0

I'm locked long ago trying to filter information from singles .csvs files and then merging them into a single one.

Each CSV count on the following columns, varying on the number of rows:

SNP.Name iHS.CHR iHS.POSITION iHS.iHS iHS..log10.p.value. frequency.class..mrk frequency.class.mean.log.iHHA.iHHD.. frequency.class.sd.log.iHHA.iHHD..

what I want is to filter each CSV by iHS.iHS iHS..log10.p.value. by values bigger or equal than 2 =>2 keeping all the other info from its row. Then merge that filtered info from each CSV into an unique CSV file.

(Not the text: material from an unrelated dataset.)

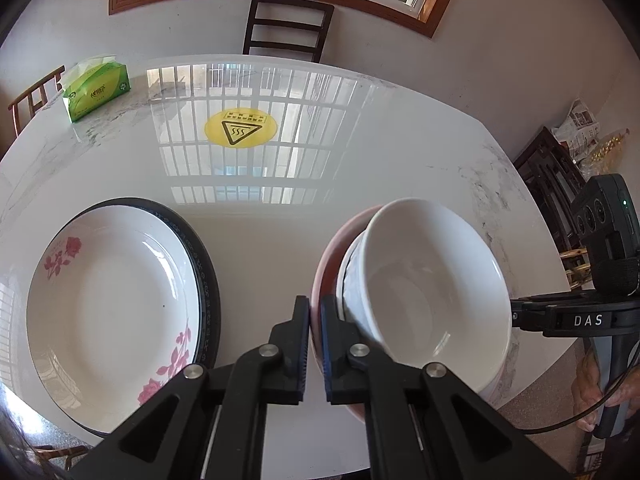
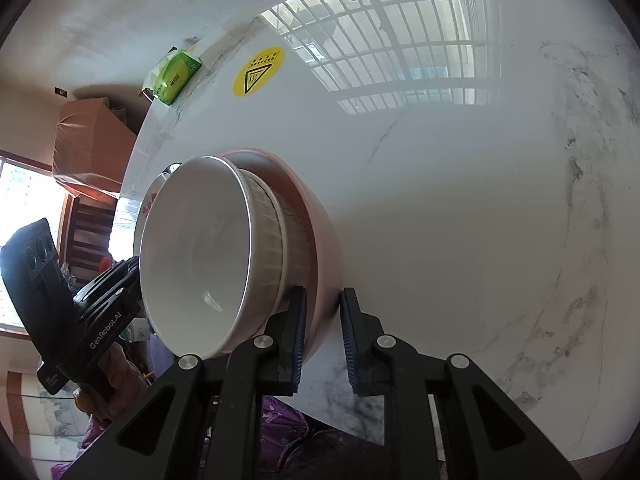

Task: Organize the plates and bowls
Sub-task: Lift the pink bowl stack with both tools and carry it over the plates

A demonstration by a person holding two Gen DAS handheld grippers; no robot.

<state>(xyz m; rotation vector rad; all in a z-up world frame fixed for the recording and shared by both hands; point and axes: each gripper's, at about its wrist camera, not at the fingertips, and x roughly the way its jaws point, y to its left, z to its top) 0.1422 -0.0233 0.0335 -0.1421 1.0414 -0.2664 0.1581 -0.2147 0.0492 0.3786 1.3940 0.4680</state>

I've been doing this in excel but it takes a long time and I really want to optimize my work. How can I solve this?

Pecun
  • 13
  • 2
  • 1
    What have you tried? do you already have your csvs in `R`? You can use `filter()` from `dplyr` to filter your data and then take a look at this response https://stackoverflow.com/questions/16138693/rbind-multiple-data-sets – boski Feb 27 '19 at 15:29

1 Answers1

1
library(tidyverse)

csv_files <- list.files(path = "my_folder_with_csv_files", pattern = "\\.csv$", full.names = TRUE)

# make a list of data frames of csv files in your directory
list_csv_files <- purrr::map(csv_files, ~readr::read_csv(file = .))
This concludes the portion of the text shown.